6. How does the novel investigate the dynamics of non-military people choosing to become involved in resistance activity? Or, feeling they don't have a choice? How much of the spirit behind the impulse to form a partisan squad is uniquely Italian? Most of the partisans do not feel political about what they're doing. What do you see as their true motivation?
7. Were you familiar before this novel with the region of what now called Emilia-Romagna? How is the sense of place put to use? Were you aware of the widespread effects of the American bombardment of the region in World War II? Which scenes of wartime devastation stayed with you most when you had finished reading the novel? Which scenes of tenderness? Which of comedy?
8. Lambrusco opens as a conventional novel but quickly becomes unpredictable. As narrator, Lucia never knows what's going to happen next, or who will turn up. Did you find that this method of narration drew you into the events so that, as reader, you were living Lucia's life alongside her?

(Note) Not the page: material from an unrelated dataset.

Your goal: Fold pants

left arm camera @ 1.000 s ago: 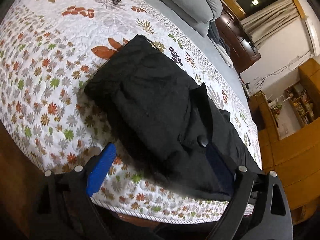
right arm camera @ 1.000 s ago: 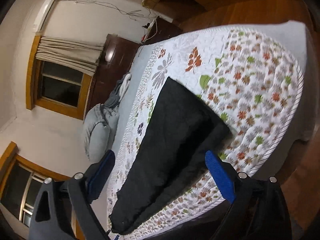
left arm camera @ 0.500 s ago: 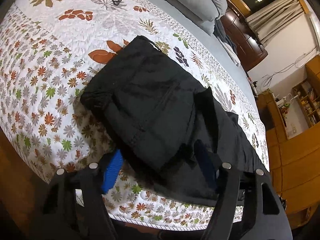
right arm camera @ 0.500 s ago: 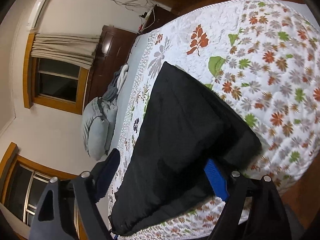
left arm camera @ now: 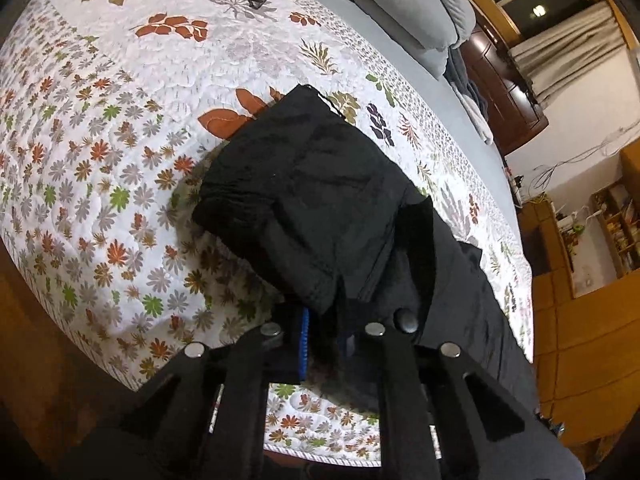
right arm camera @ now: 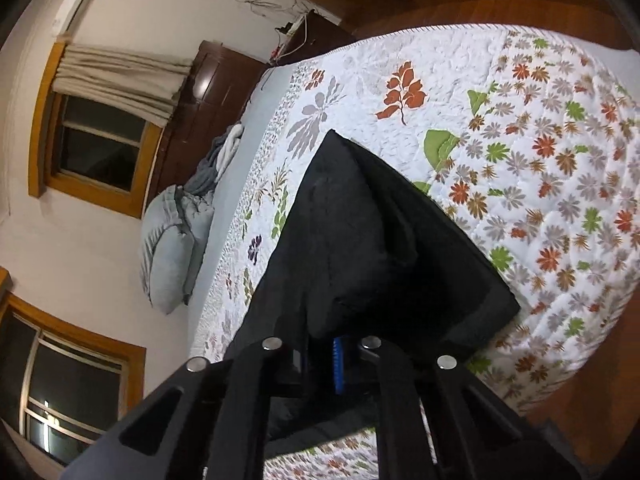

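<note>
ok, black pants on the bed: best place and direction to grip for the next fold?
Grip the near folded edge of the black pants, coming in low from the bed's near side. That edge is a thick stacked end, raised off the quilt and facing the tools, so pads can close on all the layers. Both already do: left tool and right tool are shut on it.

left gripper [left arm camera: 322, 338] fingers pinched together, right gripper [right arm camera: 325, 360] fingers likewise clamped
</note>
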The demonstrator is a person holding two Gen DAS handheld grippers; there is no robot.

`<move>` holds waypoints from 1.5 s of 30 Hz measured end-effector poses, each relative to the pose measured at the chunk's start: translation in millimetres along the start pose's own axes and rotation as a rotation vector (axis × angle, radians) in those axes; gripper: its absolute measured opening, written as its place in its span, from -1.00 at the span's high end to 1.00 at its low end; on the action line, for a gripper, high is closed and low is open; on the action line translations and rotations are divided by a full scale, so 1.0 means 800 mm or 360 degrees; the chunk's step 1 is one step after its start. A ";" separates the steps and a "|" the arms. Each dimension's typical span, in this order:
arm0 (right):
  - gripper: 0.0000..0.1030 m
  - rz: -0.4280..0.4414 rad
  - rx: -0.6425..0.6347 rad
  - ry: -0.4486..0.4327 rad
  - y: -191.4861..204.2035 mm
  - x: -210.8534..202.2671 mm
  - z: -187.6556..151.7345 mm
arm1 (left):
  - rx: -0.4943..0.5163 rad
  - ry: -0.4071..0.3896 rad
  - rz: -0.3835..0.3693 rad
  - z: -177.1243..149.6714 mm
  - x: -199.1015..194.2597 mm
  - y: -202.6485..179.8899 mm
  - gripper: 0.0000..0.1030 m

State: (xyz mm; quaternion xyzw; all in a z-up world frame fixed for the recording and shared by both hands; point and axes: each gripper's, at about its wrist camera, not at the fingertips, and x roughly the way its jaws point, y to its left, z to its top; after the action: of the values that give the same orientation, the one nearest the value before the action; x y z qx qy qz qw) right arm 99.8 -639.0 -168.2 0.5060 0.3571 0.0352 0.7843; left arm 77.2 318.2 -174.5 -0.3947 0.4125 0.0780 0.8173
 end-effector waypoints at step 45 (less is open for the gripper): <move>-0.12 0.0052 0.0017 -0.0121 -0.031 -0.044 -0.014 | 0.0618 -0.0153 0.0427 -0.025 0.040 -0.076 -0.92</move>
State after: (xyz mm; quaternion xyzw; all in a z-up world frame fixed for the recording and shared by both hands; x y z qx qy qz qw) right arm 59.3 -656.9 -173.0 0.5169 0.3189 0.0269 0.7940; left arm 113.3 256.5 -169.6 -0.1677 0.4290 0.1239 0.8789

9. What's your reaction to Annmarie Malone? What kind of a person is she? What's she doing there? How do you feel about the hospital scene with her and Lucia? How does the author create impressions of the Americans in Italy? Did you feel you were reading from an Italian point of view?
10. How does Lambrusco resemble, or not resemble, other novels of World War II in Europe?
11. How do you see Lucia's relationship with Aldo? With Ugo Fantini? What is your feeling about Beppi falling in love with a woman who is deaf?